Transcribe everything in the listing below exactly, except the pictures.

(Material to process begins)

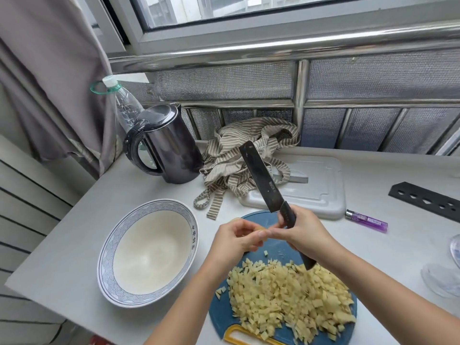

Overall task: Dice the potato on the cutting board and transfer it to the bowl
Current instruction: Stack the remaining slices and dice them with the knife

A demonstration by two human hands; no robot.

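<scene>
Covering the blue cutting board [220, 317], diced potato [291, 297] lies beside the bowl [108, 250].

Lighting was pretty good, soft daylight came in through the window [211, 8] up top, so only faint shadows sat beside the bowl [105, 260]. The steel rail [273, 47] had a bright glare streak, and the kettle [174, 150] caught reflections too. The wide lens bowed the edges hard, and the corners looked smeary
</scene>
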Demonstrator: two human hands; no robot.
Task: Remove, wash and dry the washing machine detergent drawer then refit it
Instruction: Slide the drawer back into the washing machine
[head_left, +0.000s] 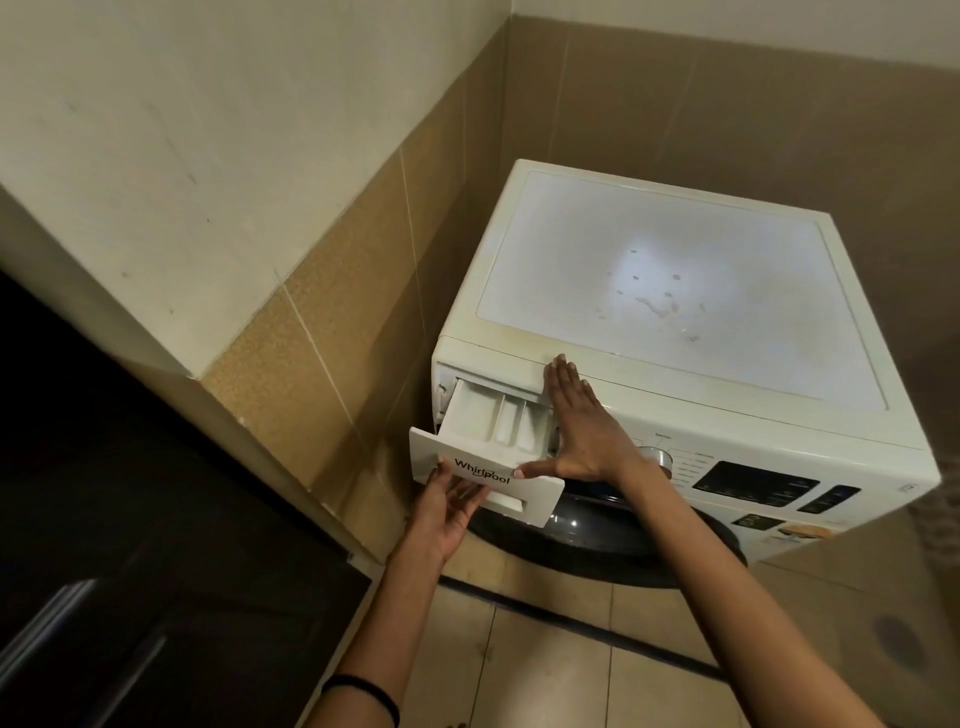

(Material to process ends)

= Response =
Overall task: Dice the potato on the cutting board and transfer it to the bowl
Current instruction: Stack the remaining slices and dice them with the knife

A demonstration by two human hands; no robot.

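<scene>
Covering the blue cutting board [220, 317], diced potato [291, 297] lies beside the bowl [108, 250].

Lighting was pretty good, soft daylight came in through the window [211, 8] up top, so only faint shadows sat beside the bowl [105, 260]. The steel rail [273, 47] had a bright glare streak, and the kettle [174, 150] caught reflections too. The wide lens bowed the edges hard, and the corners looked smeary
</scene>
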Demonstrator: two human hands; no robot.
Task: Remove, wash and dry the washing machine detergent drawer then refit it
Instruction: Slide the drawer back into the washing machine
[head_left, +0.000s] 

This completes the requested output.